_3_Kosinski_Pod_Med_2_Infectious_Disease_ABCs_of_MDRO_ESBLs_KPCs_
Overview of Multidrug Resistant Organisms (MDROs)
Discussion focuses on gram-negative multidrug resistant organisms (MDROs), specifically ESBLs and KPCs.
ESBLs (Extended Spectrum Beta Lactamases) and KPCs (Klebsiella pneumoniae carbapenemases) are similar to MRSA in the gram-positive realm.
Understanding gram-negative resistance issues helps in managing culture and sensitivity reports and selecting appropriate empirical antibiotics.
Importance of the Topic
Reference to CNS report from Bellevue Hospital that identified Klebsiella pneumonia as a multidrug resistant organism due to resistance patterns.
Highlighting the prevalence of MDROs in clinical settings, particularly in patients with diabetic foot infections.
Terms and Definitions
Multidrug Resistant Organisms (MDRO)
MDRO: Organisms with decreased susceptibility to multiple antibiotic classes that were previously susceptible.
Extended Spectrum Beta Lactamases (ESBLs)
ESBLs: Enzymes produced by certain gram-negative bacteria (e.g., E. coli, Klebsiella) that target extended spectrum cephalosporins (3rd, 4th, and 5th generation).
ESBLs hydrolyze beta-lactam antibiotics, rendering them ineffective.
Klebsiella pneumoniae Carbapenemases (KPCs)
KPCs: Enzymes that inactivate carbapenems, leading to significant clinical resistance.
KPCs can be spread to other gram-negative organisms beyond Klebsiella.
Key Points on Bacterial Resistance Mechanisms
There are hundreds of different types of beta-lactamases produced by various organisms, enabling antibiotic resistances.
Carbapenems (e.g., imipenem, meropenem, ertapenem) are critical for treating ESBL producers as they are resistant to ESBL activity but can be neutralized by KPCs.
Clinical Significance of ESBLs and KPCs
Diagnosis from CNS Reports:
Identifying ESBL producers requires checking for resistance to extended spectrum cephalosporins.
Analysis of the resistance patterns provides insight into antibiotic selection and potential treatment strategies.
Challenges in Managing Infections
Aminoglycosides and Quinolones may have decreased effectiveness against ESBL and KPC producers due to the transfer of resistance genes.
Despite availability of carbapenems for treatment, the development of KPCs poses challenges in clinical settings.
Therapeutic Options
Recommended Treatments for ESBL Producers
Carbapenems: Preferred choice for severe infections caused by ESBL-producing gram-negative organisms.
Challenges with KPCs
KPCs can inactivate carbapenems, making treatment difficult.

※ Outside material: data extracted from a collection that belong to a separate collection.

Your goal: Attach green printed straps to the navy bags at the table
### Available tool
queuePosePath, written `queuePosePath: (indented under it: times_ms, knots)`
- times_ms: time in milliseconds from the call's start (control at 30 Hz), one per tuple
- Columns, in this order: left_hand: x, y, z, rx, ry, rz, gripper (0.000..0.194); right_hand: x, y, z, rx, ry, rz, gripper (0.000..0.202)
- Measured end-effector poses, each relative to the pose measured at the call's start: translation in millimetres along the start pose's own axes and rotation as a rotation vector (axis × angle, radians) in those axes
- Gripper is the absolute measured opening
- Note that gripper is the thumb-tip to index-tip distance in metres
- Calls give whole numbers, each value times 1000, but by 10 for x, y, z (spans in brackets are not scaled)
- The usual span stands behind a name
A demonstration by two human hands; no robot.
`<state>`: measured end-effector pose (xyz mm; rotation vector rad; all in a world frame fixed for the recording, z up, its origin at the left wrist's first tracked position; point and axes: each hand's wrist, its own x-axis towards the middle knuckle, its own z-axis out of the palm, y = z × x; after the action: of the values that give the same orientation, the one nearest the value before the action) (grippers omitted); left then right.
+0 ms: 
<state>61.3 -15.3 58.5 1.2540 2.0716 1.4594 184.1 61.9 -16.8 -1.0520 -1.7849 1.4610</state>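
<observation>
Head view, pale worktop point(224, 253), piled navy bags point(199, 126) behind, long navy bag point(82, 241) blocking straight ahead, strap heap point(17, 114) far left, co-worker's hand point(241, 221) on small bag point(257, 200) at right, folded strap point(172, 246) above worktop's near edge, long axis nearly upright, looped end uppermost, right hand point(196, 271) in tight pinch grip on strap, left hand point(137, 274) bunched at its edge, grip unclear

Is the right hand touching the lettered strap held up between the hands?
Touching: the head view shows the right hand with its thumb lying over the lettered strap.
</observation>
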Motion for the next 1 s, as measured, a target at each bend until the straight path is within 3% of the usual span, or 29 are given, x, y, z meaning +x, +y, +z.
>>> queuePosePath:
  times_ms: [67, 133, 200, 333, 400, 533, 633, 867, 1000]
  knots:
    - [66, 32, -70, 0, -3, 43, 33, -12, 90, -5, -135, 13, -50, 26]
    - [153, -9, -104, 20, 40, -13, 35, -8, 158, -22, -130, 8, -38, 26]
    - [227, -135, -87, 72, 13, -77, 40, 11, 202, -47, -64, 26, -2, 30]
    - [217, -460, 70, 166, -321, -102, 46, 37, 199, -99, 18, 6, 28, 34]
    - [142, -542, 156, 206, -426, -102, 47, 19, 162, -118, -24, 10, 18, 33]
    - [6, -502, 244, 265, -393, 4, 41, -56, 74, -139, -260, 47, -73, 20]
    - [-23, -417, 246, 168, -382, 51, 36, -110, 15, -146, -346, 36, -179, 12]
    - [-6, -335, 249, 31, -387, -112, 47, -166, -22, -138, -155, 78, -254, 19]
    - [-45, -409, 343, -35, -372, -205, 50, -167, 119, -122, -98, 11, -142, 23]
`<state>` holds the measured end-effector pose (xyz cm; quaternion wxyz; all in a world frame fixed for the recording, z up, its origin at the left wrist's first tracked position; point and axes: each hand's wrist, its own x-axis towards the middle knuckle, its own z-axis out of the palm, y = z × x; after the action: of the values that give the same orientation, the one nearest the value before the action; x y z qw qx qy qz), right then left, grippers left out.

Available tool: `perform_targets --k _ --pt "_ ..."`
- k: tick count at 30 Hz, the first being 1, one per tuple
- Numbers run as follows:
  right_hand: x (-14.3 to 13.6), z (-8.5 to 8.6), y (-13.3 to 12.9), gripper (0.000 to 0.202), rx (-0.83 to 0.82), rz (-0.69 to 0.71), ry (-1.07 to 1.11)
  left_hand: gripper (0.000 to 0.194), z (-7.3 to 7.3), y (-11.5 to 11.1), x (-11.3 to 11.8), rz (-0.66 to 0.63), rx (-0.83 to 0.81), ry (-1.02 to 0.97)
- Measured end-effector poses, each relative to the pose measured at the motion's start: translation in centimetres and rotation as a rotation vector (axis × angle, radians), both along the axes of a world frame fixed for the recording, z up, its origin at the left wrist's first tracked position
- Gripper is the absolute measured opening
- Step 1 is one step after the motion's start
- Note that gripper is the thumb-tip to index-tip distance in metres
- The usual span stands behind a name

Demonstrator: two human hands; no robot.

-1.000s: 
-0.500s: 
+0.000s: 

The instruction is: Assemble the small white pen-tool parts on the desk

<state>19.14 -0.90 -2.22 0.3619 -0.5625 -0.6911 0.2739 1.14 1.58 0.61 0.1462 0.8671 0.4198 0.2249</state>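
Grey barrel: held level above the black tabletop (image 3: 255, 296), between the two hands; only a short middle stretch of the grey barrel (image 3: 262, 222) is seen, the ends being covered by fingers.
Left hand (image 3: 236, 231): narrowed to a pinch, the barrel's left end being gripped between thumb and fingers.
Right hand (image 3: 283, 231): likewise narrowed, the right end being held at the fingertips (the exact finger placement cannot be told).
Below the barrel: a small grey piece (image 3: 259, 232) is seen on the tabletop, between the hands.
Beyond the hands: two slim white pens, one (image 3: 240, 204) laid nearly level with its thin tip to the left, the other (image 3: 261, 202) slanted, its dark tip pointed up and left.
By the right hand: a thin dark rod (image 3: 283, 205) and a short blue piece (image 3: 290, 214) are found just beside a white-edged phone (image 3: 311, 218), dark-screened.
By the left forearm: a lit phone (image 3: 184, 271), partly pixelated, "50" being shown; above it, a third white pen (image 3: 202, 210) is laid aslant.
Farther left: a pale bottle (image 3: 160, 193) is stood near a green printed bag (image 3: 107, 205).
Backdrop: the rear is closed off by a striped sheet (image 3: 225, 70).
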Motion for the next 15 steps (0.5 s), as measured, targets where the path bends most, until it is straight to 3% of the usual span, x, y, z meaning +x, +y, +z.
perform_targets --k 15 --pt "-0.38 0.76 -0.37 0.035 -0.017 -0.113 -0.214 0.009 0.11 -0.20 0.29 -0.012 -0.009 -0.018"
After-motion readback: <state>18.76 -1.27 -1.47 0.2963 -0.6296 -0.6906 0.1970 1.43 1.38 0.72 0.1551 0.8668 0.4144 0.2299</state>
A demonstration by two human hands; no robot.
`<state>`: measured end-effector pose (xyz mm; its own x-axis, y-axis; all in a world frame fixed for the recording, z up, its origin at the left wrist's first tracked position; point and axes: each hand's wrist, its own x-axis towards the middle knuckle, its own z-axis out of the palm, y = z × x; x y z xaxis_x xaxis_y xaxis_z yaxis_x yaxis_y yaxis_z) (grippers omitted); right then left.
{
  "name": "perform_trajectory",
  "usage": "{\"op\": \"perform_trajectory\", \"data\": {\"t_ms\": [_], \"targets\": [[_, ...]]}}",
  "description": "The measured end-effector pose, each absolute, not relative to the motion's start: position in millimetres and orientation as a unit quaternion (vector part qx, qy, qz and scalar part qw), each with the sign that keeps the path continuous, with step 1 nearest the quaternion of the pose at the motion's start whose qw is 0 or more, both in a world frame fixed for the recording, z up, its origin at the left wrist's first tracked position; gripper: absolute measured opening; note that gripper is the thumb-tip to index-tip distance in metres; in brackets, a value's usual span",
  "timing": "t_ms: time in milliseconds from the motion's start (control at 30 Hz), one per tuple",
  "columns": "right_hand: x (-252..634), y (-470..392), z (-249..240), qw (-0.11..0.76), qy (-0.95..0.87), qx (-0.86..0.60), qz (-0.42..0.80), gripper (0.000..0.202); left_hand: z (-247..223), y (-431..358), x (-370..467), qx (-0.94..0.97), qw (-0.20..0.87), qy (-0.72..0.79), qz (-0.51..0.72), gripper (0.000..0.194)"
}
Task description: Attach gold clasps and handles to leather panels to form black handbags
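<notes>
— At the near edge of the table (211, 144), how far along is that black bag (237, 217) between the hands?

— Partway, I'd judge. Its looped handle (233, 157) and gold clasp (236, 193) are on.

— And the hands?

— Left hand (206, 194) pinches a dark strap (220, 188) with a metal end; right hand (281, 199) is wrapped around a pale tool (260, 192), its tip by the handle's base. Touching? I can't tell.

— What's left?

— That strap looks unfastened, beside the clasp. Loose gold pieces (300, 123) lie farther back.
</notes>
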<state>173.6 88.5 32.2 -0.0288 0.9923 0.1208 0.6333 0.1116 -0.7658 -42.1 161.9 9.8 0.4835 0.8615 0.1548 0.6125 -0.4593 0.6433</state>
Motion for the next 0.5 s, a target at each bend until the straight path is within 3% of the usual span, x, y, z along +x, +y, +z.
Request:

Potential therapeutic alternatives include tigecycline (broad-spectrum, but concerns about side effects) and colistin (nephrotoxicity and older drug).
Ceftaroline: A newer cephalosporin not effective against ESBLs or KPCs.
Abobactam: A beta-lactamase inhibitor that, when combined with ceftaroline, offers protection against ESBLs and KPCs.
Historical Context and Evolution of Resistance
ESBL production was first recognized in Klebsiella pneumonia in Germany in 1983, and has since spread to other organisms like E. coli.
Ongoing issues with emerging drug-resistant strains challenge antibiotic performance, making continuous updates in treatment protocols necessary.
Conclusion
Understanding the mechanisms of gram-negative resistance (like ESBL and KPC production) is essential for effective clinical management of infections.
Continuous monitoring and adaptation of treatment strategies will be crucial as resistance patterns evolve.